__Exercise details__. Without including any pictures, reproduce the full listing exactly.

== Data shown ==

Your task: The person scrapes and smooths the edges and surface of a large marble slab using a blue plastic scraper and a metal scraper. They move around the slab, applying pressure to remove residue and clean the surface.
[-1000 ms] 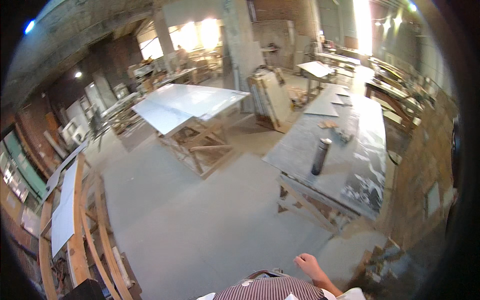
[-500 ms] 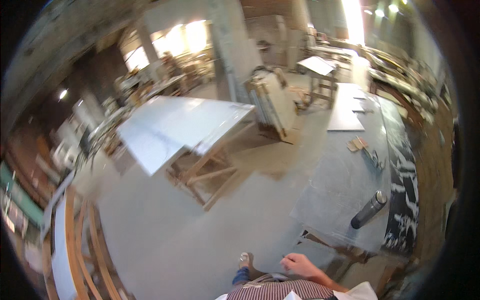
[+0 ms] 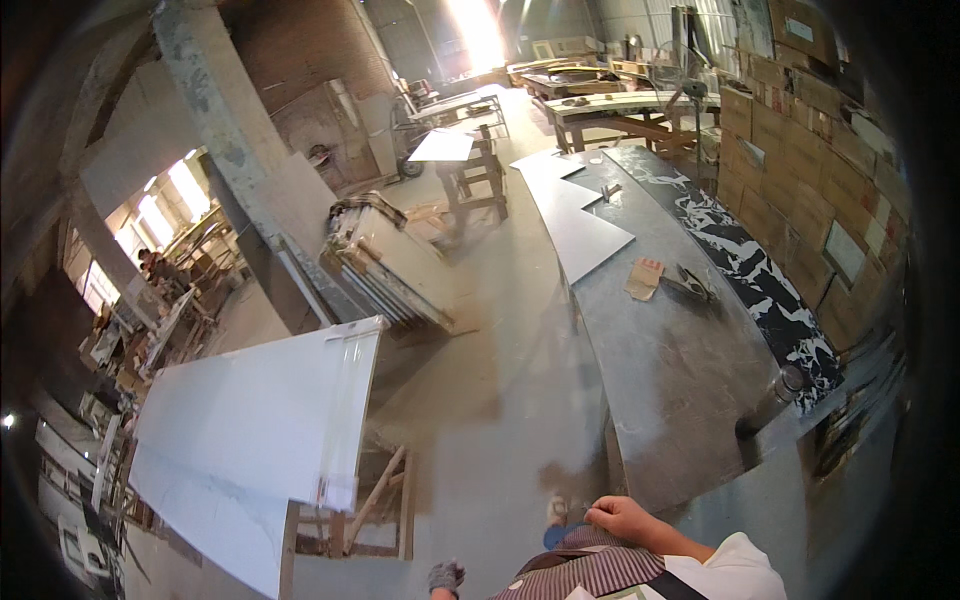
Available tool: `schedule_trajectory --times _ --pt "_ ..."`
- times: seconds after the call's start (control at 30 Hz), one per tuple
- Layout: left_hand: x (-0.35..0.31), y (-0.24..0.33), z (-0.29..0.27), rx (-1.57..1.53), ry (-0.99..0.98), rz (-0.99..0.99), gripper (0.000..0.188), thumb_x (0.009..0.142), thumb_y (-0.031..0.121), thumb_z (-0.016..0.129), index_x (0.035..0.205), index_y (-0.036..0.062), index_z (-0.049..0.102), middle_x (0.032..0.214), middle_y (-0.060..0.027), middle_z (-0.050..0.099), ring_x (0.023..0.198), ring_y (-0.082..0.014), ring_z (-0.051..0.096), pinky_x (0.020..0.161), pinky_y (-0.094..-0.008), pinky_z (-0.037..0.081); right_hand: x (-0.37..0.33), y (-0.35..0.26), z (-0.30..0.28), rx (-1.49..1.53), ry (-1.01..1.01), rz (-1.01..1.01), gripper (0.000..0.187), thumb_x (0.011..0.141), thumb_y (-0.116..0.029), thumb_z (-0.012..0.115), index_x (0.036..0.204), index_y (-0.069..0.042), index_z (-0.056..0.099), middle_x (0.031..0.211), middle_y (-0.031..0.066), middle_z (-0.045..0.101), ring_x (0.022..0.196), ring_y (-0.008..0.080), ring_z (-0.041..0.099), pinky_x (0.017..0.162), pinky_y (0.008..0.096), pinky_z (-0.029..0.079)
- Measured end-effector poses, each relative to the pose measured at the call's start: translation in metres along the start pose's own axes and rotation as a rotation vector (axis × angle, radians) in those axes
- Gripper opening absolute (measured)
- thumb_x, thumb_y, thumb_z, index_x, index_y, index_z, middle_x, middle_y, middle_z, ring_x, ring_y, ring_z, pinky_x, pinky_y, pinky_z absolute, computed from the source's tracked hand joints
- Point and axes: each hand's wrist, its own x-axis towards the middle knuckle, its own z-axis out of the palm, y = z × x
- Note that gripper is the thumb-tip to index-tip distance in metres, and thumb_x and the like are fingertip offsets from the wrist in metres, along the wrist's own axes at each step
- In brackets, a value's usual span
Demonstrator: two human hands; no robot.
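Observation:
My right hand [image 3: 625, 520] is bare, with its fingers curled, and rests against the top of my striped apron [image 3: 590, 568] at the lower edge. I cannot tell whether it pinches anything. A small grey gloved shape at the bottom looks like my left hand [image 3: 445, 577]; its fingers are not clear. The nearest thing to my right hand is the long grey stone worktable [image 3: 670, 380], whose near end lies just above it. A dark metal cylinder [image 3: 775, 395] stands on that table's right side.
A black marbled slab [image 3: 760, 290] runs along the table's right edge; a cardboard piece [image 3: 645, 278] and a hand tool [image 3: 692, 285] lie farther up. A white slab [image 3: 260, 430] sits on a wooden trestle at lower left. Stacked slabs [image 3: 390, 265] lean by a concrete pillar [image 3: 220, 130]. Another person [image 3: 150, 262] works at far left.
The view has swung, so the grey table and cylinder now sit at the right and the white slab at lower left. My right hand has come closer to the apron.

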Motion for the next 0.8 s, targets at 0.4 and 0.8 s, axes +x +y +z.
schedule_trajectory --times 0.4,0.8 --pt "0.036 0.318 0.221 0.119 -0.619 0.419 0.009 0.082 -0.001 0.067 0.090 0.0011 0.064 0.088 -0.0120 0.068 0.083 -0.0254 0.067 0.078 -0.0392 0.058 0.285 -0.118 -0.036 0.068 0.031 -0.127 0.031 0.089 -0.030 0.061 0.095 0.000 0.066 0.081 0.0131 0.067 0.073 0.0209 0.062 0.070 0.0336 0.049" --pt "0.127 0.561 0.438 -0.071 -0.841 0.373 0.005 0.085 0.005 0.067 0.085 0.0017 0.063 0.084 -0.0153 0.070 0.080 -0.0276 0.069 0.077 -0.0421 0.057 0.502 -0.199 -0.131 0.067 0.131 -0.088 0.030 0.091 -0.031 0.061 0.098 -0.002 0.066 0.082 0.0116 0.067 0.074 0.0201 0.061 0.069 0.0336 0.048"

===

__Output of the exercise__.
Your task: The person scrapes and smooths the edges and surface of a large marble slab using a blue plastic scraper and a metal scraper. They move around the slab, applying pressure to remove residue and clean the surface.
[-1000 ms] 
[-500 ms] 
[+0 ms] 
Available tool: `schedule_trajectory --times _ --pt "_ ..."`
- times: seconds after the call's start (control at 30 Hz), one per tuple
- Layout: left_hand: x (-0.35..0.31), y (-0.24..0.33), z (-0.29..0.27), rx (-1.57..1.53), ry (-0.99..0.98), rz (-0.99..0.99), gripper (0.000..0.188), thumb_x (0.009..0.142), thumb_y (-0.031..0.121), thumb_z (-0.016..0.129), index_x (0.035..0.205), index_y (-0.036..0.062), index_z (-0.049..0.102), middle_x (0.032..0.214), middle_y (-0.060..0.027), middle_z (-0.050..0.099), ring_x (0.023..0.198), ring_y (-0.082..0.014), ring_z (-0.051..0.096), pinky_x (0.020..0.161), pinky_y (-0.094..-0.008), pinky_z (-0.037..0.081); right_hand: x (-0.37..0.33), y (-0.35..0.26), z (-0.30..0.28), rx (-1.49..1.53), ry (-1.01..1.01), rz (-1.01..1.01), gripper (0.000..0.187), thumb_x (0.011..0.141), thumb_y (-0.116..0.029), thumb_z (-0.012..0.115), index_x (0.036..0.204), index_y (-0.069..0.042), index_z (-0.056..0.099), middle_x (0.031..0.211), middle_y (-0.031..0.066), middle_z (-0.045..0.101), ring_x (0.022..0.196), ring_y (-0.008..0.080), ring_z (-0.041..0.099), pinky_x (0.017..0.162), pinky_y (0.008..0.096), pinky_z (-0.029..0.079)
- Measured end-effector poses, each relative to the pose measured at the call's start: translation in metres along the start pose's own axes and rotation as a rotation vector (axis × angle, radians) in those axes
- Gripper opening absolute (measured)
- thumb_x, thumb_y, thumb_z, index_x, index_y, index_z, middle_x, middle_y, middle_z, ring_x, ring_y, ring_z, pinky_x, pinky_y, pinky_z absolute, computed from the source's tracked hand joints
- Point and axes: each hand's wrist, its own x-axis towards the middle knuckle, its own z-axis out of the palm, y = z × x
- Note that gripper is the thumb-tip to index-tip distance in metres, and thumb_x and the like are fingertip offsets from the wrist in metres, along the wrist's own axes at each step
- In brackets, a value's usual span
Demonstrator: two human hands; no robot.
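Observation:
My right hand [image 3: 625, 520] is bare, with its fingers curled, and rests against the top of my striped apron [image 3: 590, 568] at the lower edge. I cannot tell whether it pinches anything. A small grey gloved shape at the bottom looks like my left hand [image 3: 445, 577]; its fingers are not clear. The nearest thing to my right hand is the long grey stone worktable [image 3: 670, 380], whose near end lies just above it. A dark metal cylinder [image 3: 775, 395] stands on that table's right side.
A black marbled slab [image 3: 760, 290] runs along the table's right edge; a cardboard piece [image 3: 645, 278] and a hand tool [image 3: 692, 285] lie farther up. A white slab [image 3: 260, 430] sits on a wooden trestle at lower left. Stacked slabs [image 3: 390, 265] lean by a concrete pillar [image 3: 220, 130]. Another person [image 3: 150, 262] works at far left.
The view has swung, so the grey table and cylinder now sit at the right and the white slab at lower left. My right hand has come closer to the apron.
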
Motion for the next 0.8 s, targets at 0.4 and 0.8 s, axes +x +y +z.
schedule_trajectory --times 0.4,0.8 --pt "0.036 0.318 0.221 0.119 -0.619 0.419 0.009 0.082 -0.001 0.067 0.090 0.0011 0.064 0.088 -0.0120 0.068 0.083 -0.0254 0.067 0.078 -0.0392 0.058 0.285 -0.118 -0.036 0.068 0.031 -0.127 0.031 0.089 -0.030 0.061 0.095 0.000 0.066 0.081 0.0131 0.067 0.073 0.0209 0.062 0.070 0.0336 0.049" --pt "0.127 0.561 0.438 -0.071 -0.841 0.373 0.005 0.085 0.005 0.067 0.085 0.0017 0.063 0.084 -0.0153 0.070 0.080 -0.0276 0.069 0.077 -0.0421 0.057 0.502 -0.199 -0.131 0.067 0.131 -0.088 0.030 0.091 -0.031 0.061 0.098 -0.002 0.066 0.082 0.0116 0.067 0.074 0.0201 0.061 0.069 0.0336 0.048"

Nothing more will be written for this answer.